TO DO: Every line of the material below is to be printed again exactly.

DATASET SECTION:
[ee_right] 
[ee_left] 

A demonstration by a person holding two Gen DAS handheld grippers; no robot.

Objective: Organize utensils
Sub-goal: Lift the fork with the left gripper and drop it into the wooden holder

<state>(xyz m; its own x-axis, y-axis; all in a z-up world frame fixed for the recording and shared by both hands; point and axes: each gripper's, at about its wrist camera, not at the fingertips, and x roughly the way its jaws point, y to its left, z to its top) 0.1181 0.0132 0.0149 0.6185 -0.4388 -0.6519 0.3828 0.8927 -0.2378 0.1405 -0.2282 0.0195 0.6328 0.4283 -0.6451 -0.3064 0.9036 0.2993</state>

EXPECTED OUTPUT:
[ee_right] 
[ee_left] 

A demonstration by a person holding two Gen DAS handheld grippers; no robot.

Objective: Organize utensils
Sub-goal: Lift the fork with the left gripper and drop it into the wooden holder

<state>(xyz m; its own x-axis, y-axis; all in a z-up world frame fixed for the recording and shared by both hands; point and axes: each gripper's, at about its wrist camera, not at the fingertips, and x roughly the way its jaws point, y to its left, z to its top) 0.1181 0.0132 0.0149 0.6185 -0.4388 -0.6519 0.3828 0.8927 -0.2378 0.1405 -0.2282 0.0195 0.6328 0.4283 -0.6451 -0.3064 0.9036 0.2993</state>

This is the complete answer to the exercise.